Looking back at the house, I was a bit afraid to choose another door, there were four along the length of the porch. Who knows what might be behind door number two – a tiger? an illegal dogfighting ring? Richard Simmons slapping a bellhop around?

I crept back up to the house, knocked on another door and listened, heard nothing and gingerly tried the knob. It opened, and there was a stairway inside. I found my friend's apartment and told him what had happened with the family downstairs. He smirked and said, "you're lucky they didn't kill you. I think they're drug dealers."

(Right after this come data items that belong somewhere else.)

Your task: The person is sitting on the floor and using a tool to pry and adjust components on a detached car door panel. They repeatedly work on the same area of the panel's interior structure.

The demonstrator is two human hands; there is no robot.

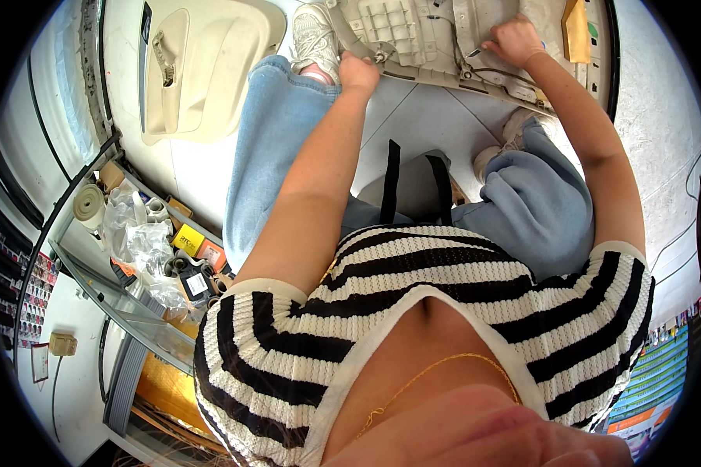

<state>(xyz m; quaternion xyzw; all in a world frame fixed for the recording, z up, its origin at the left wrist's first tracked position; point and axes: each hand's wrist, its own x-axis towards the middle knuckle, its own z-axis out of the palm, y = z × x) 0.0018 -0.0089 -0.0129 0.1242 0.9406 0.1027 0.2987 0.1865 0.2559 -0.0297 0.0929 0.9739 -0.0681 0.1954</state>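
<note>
A beige car door panel [401, 29] lies at the far side with its ribbed inner side showing. My left hand [358, 73] is closed on its near left edge, beside my white shoe. Over the panel's right part, my right hand [516, 42] is closed in a pinch. A small dark, shiny tip shows at its fingertips; whether it belongs to something held cannot be made out. Near that hand a dark cable [497, 72] runs along the panel. A yellowish strip [575, 33] stands on the panel's right side.
Another beige door panel [210, 74] lies on the white tiled floor at the far left. A glass case [144, 323] at the left holds plastic bags [144, 241], small boxes and a rolled strip [91, 201]. Between my knees is a grey seat [413, 187] with black straps.
</note>
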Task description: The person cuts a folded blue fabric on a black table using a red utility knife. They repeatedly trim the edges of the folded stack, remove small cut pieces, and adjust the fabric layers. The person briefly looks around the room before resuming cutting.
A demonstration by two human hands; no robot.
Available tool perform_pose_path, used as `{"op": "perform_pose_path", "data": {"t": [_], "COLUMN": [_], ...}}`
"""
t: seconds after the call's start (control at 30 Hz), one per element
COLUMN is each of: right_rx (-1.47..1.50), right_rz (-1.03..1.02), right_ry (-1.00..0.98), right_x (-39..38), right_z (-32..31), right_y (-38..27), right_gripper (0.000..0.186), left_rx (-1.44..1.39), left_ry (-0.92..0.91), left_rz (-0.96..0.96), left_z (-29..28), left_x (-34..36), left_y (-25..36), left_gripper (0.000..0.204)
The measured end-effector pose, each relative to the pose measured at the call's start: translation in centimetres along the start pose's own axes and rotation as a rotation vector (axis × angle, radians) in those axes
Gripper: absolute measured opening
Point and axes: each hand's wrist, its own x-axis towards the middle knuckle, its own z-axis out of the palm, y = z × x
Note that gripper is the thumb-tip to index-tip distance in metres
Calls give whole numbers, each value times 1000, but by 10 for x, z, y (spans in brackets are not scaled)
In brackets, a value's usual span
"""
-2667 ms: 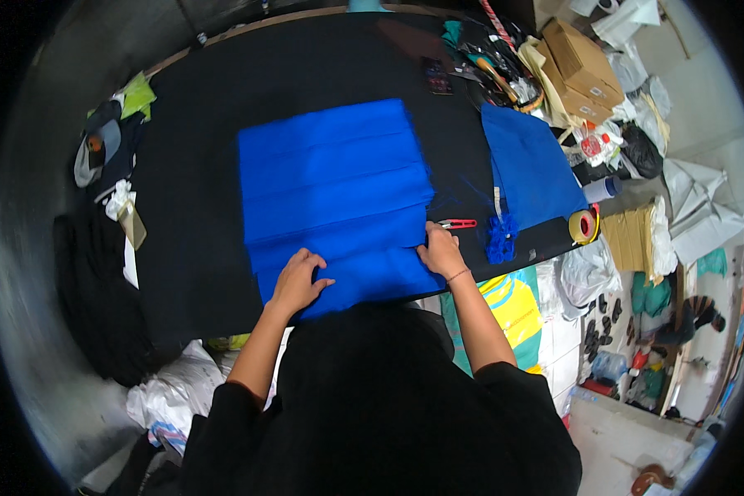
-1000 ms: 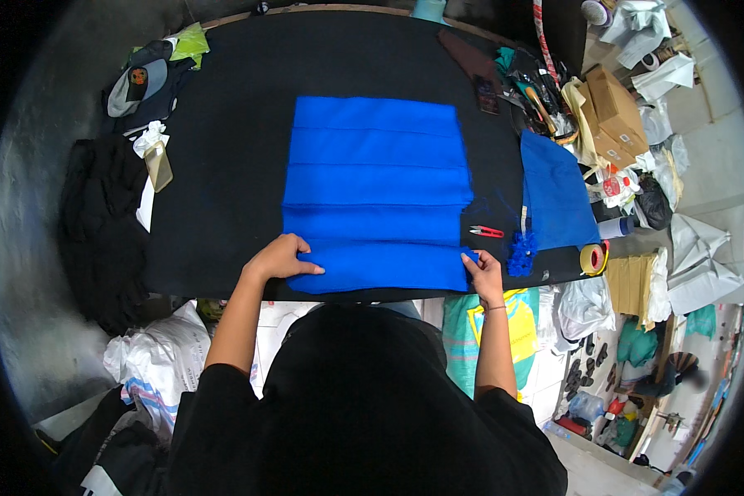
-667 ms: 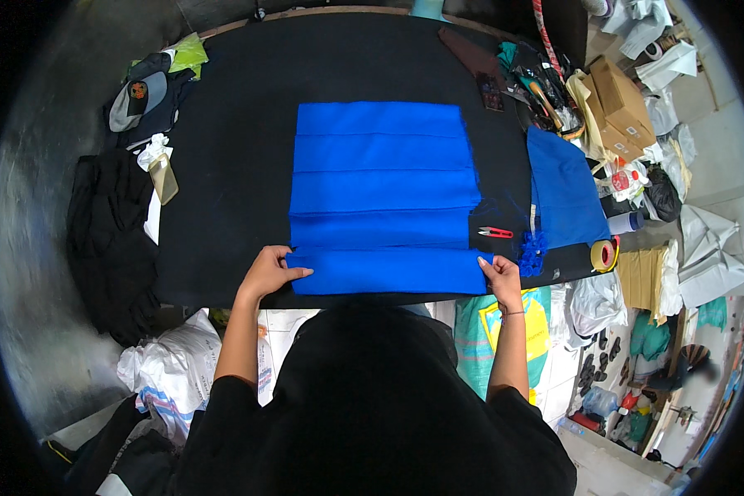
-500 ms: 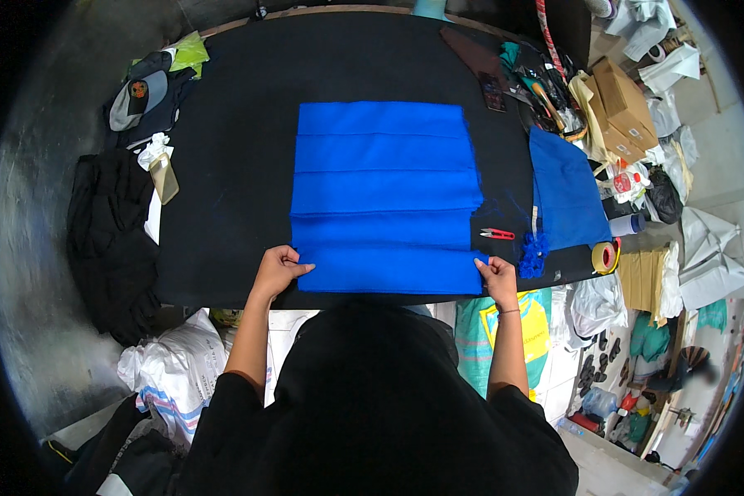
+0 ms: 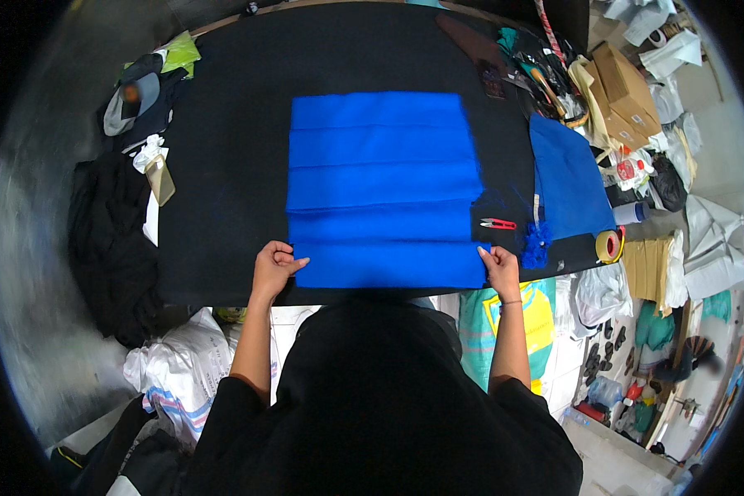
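Cloth [image 5: 380, 186], bright blue, matte, near-square, creased crosswise, right edge frayed; lies on the black-topped table [image 5: 223, 165] before me. My left hand [image 5: 273, 269] pinches its near left edge, my right hand [image 5: 502, 271] its near right edge. Red snips [image 5: 499, 224] lie just beside. Green-and-yellow sack [image 5: 475, 335] below: print too small to read.

Black-covered table [image 5: 223, 182], bright blue fabric [image 5: 380, 183] by the front edge

So the fabric's got creases running side to side. Just right of it: red-handled thread snips [image 5: 498, 224], a tangle of blue threads [image 5: 536, 245], a darker blue cloth [image 5: 570, 182] and a tape roll [image 5: 601, 246]. White strip [image 5: 152, 221] along the left edge.
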Motion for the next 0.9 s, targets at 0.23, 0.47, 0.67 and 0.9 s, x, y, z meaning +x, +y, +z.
{"op": "perform_pose_path", "data": {"t": [0.23,0.47,0.67,0.9], "right_rx": [31,305,394,257], "right_rz": [2,48,47,34], "right_ry": [44,25,-10,34], "right_x": [-3,-5,-4,0], "right_z": [7,6,7,8], "right_y": [0,9,7,6], "right_gripper": [31,25,26,26], "left_rx": [34,16,141,109], "left_ry": [15,56,94,65], "left_rz": [34,34,89,129], "left_z": [-5,0,4,0], "left_x": [-1,-2,-1,6], "left_y": [-5,-9,-10,-25], "left_gripper": [38,36,29,25]}}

Thus ended my exceptionally brief career as an unwitting DEA agent. I'm glad I wasn't killed in the line of a duty I had no idea I was performing. I don't think you get a pension for that.

Tuesday, 21 July 2009

Courage Under Fire

Bizarro is brought to you today by the Second Amendment.

This gag was written by my friend and colleague, Wayno, a fine cartoonist in his own right. He enjoys seeing his ideas in Bizarro from time to time and I enjoy drawing them up. For more of Wayno's work, visit this here place.

Or go to Facebook and look for Wayno Illustration.

Speaking of Facebook, to any of you who have sent me something through that site, I apologize for how long it takes me to respond. I only check the site about once a month and click through requests and stuff as quickly as possible. I often don't have time to answer the comments and notes and things, I hope you will forgive me. Here at Bizarro International Headquarters there is too much for one person to do in a day and I can't afford an assistant. Thanks for understanding, you're a peach.